Work to be completed:
Task for the listing below: copy it out in full, exactly.

Exercise inputs:
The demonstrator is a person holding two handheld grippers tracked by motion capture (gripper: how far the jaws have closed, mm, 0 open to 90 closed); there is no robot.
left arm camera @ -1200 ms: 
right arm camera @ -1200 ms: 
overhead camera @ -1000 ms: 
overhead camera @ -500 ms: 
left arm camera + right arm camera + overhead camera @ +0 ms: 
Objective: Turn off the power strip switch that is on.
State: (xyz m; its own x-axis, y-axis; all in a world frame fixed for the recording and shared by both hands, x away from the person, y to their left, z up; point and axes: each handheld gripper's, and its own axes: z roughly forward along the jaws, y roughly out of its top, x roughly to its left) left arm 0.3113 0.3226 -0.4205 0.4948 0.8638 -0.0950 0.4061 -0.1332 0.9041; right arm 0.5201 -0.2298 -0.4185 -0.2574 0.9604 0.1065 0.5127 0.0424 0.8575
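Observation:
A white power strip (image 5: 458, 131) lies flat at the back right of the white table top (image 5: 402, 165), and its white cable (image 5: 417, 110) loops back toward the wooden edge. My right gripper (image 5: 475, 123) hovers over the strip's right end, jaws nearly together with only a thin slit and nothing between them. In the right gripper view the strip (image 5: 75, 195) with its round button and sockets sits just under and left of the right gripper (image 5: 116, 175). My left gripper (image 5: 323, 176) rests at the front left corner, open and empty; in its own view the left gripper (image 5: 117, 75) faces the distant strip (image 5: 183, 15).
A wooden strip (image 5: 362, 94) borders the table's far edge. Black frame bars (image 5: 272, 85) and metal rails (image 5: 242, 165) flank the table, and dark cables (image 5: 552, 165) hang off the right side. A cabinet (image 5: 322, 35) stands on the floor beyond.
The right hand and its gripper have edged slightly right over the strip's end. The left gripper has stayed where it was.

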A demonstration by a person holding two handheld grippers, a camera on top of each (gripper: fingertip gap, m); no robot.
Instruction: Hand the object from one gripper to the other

Answer box:
The demonstrator is a person holding two handheld grippers tracked by motion capture (gripper: how far the jaws have closed, mm, 0 open to 90 closed); there is no robot.
left arm camera @ -1200 ms: 
right arm camera @ -1200 ms: 
overhead camera @ -1000 ms: 
overhead camera @ -500 ms: 
left arm camera + right arm camera + overhead camera @ +0 ms: 
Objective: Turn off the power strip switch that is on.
State: (xyz m; its own x-axis, y-axis; all in a world frame fixed for the recording and shared by both hands, x away from the person, y to their left, z up; point and axes: each handheld gripper's, and its own axes: z roughly forward along the jaws, y roughly out of its top, x roughly to its left) left arm 0.3113 0.3226 -0.4205 0.4948 0.8638 -0.0950 0.4061 -0.1332 0.9041; right arm 0.5201 -0.2298 -0.4185 -0.2574 0.9604 0.1065 0.5127 0.0424 0.8575
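Observation:
A white power strip (image 5: 458, 131) lies flat at the back right of the white table top (image 5: 402, 165), and its white cable (image 5: 417, 110) loops back toward the wooden edge. My right gripper (image 5: 475, 123) hovers over the strip's right end, jaws nearly together with only a thin slit and nothing between them. In the right gripper view the strip (image 5: 75, 195) with its round button and sockets sits just under and left of the right gripper (image 5: 116, 175). My left gripper (image 5: 323, 176) rests at the front left corner, open and empty; in its own view the left gripper (image 5: 117, 75) faces the distant strip (image 5: 183, 15).
A wooden strip (image 5: 362, 94) borders the table's far edge. Black frame bars (image 5: 272, 85) and metal rails (image 5: 242, 165) flank the table, and dark cables (image 5: 552, 165) hang off the right side. A cabinet (image 5: 322, 35) stands on the floor beyond.
The right hand and its gripper have edged slightly right over the strip's end. The left gripper has stayed where it was.
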
A demonstration by a person holding two handheld grippers, a camera on top of each (gripper: fingertip gap, m); no robot.
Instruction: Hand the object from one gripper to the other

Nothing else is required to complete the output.